Go through the data below and copy each line that includes "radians".

- Opening Delimiter -

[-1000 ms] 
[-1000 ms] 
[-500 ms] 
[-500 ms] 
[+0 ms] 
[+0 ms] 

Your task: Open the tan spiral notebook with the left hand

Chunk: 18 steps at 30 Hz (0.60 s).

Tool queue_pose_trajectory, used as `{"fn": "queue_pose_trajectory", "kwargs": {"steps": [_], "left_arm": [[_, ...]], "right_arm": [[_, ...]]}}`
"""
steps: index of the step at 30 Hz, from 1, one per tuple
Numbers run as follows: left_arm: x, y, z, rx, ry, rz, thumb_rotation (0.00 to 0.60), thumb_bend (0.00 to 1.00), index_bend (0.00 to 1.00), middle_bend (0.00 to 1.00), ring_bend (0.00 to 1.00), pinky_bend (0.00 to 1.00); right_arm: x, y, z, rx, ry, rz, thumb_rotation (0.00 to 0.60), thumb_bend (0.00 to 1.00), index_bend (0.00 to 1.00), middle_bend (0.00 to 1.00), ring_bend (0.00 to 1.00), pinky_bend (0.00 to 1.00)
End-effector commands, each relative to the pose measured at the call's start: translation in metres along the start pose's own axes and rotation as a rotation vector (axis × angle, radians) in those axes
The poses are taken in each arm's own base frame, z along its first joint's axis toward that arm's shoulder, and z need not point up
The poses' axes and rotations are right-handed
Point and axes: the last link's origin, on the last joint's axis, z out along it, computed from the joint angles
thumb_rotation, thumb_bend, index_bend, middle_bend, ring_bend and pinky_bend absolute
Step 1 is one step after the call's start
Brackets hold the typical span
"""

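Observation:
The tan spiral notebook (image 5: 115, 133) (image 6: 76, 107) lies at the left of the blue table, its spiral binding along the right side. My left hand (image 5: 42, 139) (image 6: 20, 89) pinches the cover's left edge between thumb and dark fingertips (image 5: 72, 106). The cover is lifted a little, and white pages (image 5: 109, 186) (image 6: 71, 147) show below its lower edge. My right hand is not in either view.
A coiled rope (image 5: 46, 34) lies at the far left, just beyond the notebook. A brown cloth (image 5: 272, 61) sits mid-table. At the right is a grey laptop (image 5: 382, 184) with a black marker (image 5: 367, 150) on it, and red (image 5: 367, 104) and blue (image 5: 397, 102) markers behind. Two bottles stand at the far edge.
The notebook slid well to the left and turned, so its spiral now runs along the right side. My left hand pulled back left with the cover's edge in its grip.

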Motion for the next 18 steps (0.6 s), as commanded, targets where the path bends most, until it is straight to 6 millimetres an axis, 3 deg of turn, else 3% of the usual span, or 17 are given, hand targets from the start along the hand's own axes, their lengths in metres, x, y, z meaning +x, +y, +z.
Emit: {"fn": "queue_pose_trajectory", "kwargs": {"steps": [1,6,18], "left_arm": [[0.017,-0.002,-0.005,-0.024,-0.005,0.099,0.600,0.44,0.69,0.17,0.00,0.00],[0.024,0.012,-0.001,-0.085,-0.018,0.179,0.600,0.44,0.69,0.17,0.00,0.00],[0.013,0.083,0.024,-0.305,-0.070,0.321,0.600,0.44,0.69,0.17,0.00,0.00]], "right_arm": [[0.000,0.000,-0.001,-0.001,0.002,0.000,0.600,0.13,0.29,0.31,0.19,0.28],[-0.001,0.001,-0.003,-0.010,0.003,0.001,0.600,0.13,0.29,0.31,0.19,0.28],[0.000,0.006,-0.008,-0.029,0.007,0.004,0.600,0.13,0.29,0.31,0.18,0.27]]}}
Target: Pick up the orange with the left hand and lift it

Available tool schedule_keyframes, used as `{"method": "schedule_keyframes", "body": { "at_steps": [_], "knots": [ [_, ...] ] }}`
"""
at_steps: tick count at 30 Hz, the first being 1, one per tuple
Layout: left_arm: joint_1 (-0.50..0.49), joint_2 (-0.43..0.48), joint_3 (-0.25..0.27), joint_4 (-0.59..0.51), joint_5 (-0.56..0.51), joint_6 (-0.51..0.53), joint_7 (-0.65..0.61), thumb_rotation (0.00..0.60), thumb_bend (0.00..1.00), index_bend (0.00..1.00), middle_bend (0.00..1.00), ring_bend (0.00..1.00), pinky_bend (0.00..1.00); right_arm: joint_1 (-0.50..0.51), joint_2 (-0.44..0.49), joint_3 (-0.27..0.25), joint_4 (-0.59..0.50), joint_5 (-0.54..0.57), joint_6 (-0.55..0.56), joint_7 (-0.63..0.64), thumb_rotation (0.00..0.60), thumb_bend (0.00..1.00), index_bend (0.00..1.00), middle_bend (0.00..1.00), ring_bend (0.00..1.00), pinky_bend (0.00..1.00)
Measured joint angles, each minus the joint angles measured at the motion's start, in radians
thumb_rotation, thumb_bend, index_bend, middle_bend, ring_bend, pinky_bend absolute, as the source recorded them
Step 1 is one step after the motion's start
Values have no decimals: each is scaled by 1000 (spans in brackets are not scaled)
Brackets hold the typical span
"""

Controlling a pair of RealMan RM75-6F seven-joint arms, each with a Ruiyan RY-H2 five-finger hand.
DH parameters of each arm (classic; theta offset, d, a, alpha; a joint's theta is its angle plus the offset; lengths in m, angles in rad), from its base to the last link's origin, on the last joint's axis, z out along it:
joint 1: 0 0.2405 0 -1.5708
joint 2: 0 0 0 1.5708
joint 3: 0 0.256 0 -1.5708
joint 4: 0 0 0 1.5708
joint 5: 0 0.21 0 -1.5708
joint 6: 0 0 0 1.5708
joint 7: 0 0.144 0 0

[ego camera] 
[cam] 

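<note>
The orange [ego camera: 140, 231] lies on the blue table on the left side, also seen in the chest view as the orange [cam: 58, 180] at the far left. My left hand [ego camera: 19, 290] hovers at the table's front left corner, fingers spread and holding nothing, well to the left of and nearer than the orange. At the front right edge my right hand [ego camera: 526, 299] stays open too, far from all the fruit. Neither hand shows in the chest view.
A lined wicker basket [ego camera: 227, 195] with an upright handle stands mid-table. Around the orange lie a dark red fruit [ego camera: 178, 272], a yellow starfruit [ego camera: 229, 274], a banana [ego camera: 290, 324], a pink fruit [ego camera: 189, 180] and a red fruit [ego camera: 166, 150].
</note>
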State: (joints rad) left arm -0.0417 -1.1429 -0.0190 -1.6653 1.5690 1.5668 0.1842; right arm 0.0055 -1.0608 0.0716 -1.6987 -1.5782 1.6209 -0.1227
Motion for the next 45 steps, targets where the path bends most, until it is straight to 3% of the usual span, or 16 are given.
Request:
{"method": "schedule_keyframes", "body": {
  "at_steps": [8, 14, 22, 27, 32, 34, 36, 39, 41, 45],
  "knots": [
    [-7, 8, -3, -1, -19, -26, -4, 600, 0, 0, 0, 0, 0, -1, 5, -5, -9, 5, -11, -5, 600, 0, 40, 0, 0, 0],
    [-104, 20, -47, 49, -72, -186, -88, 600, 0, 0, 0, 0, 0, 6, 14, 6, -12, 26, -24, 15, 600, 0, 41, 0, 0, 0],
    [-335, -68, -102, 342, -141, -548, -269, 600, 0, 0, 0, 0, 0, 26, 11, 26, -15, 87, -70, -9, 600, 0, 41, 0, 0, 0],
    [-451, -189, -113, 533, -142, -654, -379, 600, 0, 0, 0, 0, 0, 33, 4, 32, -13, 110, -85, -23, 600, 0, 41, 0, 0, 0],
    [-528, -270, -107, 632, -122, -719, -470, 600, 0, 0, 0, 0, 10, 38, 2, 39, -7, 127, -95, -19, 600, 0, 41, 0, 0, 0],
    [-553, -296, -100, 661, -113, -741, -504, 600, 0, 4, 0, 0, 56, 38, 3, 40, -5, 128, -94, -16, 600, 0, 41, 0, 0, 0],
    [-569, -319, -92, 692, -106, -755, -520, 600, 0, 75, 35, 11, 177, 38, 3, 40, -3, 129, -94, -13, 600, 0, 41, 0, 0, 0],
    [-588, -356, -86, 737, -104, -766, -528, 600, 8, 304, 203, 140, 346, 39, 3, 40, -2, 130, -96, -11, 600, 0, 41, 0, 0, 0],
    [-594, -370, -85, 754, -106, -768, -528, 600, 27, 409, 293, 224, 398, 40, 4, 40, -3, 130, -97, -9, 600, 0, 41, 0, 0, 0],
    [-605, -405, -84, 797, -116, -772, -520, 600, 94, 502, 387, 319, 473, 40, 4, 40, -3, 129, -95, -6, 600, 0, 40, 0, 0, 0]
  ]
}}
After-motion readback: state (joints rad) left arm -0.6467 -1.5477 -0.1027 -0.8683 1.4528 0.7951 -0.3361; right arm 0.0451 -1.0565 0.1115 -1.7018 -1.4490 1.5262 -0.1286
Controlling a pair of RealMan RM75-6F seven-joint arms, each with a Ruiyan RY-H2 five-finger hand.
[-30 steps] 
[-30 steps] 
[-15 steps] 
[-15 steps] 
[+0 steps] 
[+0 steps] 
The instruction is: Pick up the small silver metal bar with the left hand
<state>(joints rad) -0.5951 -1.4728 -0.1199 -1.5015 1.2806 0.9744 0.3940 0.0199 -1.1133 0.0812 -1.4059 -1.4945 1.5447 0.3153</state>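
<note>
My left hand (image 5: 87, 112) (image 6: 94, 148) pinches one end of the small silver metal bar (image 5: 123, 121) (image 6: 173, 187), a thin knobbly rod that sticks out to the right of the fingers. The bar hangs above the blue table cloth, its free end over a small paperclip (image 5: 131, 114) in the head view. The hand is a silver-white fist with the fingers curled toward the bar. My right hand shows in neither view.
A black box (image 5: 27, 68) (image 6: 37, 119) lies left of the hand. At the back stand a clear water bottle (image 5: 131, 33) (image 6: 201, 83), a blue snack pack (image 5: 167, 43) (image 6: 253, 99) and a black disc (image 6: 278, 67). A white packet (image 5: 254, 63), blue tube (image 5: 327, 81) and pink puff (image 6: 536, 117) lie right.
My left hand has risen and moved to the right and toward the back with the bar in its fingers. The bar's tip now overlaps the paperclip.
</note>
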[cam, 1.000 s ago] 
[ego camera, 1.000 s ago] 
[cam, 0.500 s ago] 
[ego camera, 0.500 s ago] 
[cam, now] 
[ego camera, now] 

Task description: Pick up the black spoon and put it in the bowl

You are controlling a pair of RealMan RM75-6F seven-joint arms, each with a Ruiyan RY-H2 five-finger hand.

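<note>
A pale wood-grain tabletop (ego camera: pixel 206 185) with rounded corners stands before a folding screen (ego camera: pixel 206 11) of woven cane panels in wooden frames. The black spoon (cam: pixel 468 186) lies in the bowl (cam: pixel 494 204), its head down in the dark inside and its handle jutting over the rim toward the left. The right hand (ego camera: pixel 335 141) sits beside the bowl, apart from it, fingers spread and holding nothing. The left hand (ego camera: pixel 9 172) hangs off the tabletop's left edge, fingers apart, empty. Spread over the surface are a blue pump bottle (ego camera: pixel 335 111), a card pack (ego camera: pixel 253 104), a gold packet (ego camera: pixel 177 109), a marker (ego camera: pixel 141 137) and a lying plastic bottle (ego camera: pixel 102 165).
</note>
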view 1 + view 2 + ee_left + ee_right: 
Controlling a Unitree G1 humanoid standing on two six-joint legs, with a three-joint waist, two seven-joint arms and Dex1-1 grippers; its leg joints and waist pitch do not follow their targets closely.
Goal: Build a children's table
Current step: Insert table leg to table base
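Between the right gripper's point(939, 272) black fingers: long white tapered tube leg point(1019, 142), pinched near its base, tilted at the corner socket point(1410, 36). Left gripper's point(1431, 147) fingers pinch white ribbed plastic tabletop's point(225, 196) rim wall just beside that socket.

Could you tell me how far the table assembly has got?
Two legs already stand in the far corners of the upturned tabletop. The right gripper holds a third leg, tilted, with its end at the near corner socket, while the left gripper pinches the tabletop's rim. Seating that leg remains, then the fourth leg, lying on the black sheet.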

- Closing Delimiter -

ANSWER BOX:
End-effector commands, each relative to the pose measured at the call's start: translation in metres along the start pose's own axes and rotation as a rotation vector (axis × angle, radians) in those axes
Measured joint angles, each minus the joint angles measured at the motion's start, in radians

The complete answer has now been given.